Solicitors:
ClarkeKann Lawyers (Appellants)
File Number(s): AP 18/42528
Decision under appeal Court or tribunal: Civil and Administrative Tribunal
Jurisdiction: Consumer and Commercial Division
Citation: N/A
Date of Decision: 04 September 2018
Before: D Charles, Senior Member
File Number(s): SC 17/35536
[2]
Background to this decision on costs of the appeal
The corporate appellant owns a utility lot, with rights to two parking spaces, in the strata scheme in York Street near Wynyard Station, Sydney NSW, of which the respondent is the owners' corporation (OC).
The merits to be resolved in the dispute encompassed in the two underlying proceedings SC 17/24808 and SC 17/35536 concern use of the utility lot and adjacent space. Those merits are not relevant to the matters in this costs decision. They have been remitted for hearing on the merits by a primary member of the Consumer and Commercial Division.
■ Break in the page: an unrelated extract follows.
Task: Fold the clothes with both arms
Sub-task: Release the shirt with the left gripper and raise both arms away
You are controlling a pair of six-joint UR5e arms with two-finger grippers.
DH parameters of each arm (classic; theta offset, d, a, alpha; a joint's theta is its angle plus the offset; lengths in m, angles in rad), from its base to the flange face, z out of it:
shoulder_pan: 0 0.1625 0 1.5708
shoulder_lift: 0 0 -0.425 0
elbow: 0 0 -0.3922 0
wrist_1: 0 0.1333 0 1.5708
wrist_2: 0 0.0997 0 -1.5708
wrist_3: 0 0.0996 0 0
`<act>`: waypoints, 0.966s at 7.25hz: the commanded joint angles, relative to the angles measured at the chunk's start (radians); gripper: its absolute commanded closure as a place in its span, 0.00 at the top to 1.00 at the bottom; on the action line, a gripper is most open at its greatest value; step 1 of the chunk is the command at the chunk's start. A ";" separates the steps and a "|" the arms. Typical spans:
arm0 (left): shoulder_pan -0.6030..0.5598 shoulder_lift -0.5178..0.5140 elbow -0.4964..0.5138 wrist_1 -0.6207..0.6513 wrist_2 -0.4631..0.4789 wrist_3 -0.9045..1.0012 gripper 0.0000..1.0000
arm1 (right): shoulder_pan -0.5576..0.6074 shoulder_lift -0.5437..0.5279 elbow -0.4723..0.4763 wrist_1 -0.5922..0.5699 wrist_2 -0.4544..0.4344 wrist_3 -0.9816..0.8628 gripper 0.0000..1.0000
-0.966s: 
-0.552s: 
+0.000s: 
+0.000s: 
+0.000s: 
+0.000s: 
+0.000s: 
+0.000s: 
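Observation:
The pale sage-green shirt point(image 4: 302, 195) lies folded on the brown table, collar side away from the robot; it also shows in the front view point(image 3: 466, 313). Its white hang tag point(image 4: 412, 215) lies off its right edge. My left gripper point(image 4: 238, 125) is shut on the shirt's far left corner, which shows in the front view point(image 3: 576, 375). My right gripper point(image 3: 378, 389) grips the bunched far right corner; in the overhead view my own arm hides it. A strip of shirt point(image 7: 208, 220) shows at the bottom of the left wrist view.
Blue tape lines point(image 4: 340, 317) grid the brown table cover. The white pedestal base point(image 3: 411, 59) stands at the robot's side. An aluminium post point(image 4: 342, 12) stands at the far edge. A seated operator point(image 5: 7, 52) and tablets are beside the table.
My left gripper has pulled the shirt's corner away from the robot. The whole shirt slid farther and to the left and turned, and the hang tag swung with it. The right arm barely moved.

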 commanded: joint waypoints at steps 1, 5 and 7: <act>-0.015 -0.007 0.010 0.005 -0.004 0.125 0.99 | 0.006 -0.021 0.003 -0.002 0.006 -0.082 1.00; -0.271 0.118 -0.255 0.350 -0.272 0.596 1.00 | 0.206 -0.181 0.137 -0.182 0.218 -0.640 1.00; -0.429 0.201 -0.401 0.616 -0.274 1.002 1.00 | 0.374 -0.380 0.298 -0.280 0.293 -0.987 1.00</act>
Although the litigious saga is ongoing, the relevant starting point for the determination of costs of this appeal is a decision of a Senior Member on 4 September 2018 which summarily dismissed the two proceedings as incompetently brought. The solicitor appellants, who acted for the corporate appellant in those proceedings, were ordered to pay the OC's costs of the proceedings on an indemnity basis from a particular date when the OC raised objection to their retainer to bring the proceedings.
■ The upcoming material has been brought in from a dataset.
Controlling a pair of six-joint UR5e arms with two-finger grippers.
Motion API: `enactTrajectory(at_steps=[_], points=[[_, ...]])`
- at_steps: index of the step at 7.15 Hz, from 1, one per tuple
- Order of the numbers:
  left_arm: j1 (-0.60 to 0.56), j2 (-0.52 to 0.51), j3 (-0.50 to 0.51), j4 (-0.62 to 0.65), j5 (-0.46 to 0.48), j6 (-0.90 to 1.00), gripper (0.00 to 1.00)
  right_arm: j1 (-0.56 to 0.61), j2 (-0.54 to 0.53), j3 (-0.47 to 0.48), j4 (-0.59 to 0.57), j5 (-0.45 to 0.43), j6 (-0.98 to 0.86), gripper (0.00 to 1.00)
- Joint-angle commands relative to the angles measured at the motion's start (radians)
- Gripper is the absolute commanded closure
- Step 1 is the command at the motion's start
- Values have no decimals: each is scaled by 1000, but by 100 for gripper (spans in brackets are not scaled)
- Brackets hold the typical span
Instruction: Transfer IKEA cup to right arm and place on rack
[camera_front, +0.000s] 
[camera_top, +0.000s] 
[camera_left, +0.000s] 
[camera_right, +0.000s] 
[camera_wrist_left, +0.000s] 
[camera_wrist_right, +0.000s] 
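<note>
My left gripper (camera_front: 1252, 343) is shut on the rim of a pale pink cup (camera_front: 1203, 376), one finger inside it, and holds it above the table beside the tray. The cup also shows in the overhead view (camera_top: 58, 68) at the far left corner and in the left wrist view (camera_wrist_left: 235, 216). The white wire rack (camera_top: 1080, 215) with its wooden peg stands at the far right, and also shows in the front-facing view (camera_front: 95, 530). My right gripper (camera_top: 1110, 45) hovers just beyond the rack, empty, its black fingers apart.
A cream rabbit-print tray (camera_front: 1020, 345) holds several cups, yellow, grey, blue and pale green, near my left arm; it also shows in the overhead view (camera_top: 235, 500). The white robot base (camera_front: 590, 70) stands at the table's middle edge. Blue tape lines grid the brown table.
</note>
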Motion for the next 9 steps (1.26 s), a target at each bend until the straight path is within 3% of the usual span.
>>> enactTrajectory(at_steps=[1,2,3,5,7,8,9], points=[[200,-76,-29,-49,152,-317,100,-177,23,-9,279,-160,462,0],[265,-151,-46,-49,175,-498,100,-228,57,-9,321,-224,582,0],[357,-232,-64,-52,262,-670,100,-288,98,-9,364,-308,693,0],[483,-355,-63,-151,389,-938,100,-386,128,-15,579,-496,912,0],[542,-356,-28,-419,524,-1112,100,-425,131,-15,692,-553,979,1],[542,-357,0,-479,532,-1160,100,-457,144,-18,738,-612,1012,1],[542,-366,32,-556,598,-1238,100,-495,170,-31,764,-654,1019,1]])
The Senior Member found that there was no governance of the corporate appellant who was properly appointed, or whose appointment had been ratified or could be ratified, after the bankruptcy of the sole shareholder and director of the corporate appellant on 20 September 2013 and despite the automatic discharge of that person from bankruptcy on 19 September 2016 and acts done during and after the period of bankruptcy by that person and by others purportedly appointed directors by that person.
On 11 June 2019 Parker J, in proceedings in the Supreme Court which included an appeal from one of the two proceedings determined in the Tribunal on 4 September 2018 (SC 17/24808), set aside the 4 September 2018 decision, remitted the proceedings to the Tribunal for determination on the merits as mentioned above, and ordered that the OC pay the appellants' costs of the proceedings which necessarily included the costs of the appeal from SC17/24808. The absence of reference to an indemnity basis for the award of costs meant that the ordinary basis for costs applied.
The other proceedings the subject of determination on 4 September 2018 (SC 17/35536) were the subject of the present appeal to the Appeal Panel. They had been case-managed then progressively adjourned in the Appeal Panel to abide the outcome of the Supreme Court proceedings.
Following, and reflective of, the Supreme Court outcome, on 25 July 2019 the Appeal Panel made the following orders in the current appeal AP 19/42528 from SC 17/35536:
"1. By Consent, the appeal is allowed, the orders made in application SC 17/35536 on 4 September 2018 are set aside and the proceedings are remitted to the Tribunal to be heard on the merits.
2. The remitted proceedings are to be listed for hearing with proceedings SC 17/24808 which were remitted for hearing by the Supreme Court of New South Wales pursuant to orders made by Justice Parker on 11 Jun 2019 in proceeding 2018/206261.
3. [Procedural directions to prepare the remitted proceedings for hearing on the merits and to set hearing date for merits and on costs of the summary dismissal proceedings determined 4 September 2018.]
4. [Procedural directions for submissions on the appeal costs including whether a hearing on costs should be dispensed with pursuant to s 50(2) of the Civil and Administrative Tribunal Act 2013 (NSW) (CATA).]"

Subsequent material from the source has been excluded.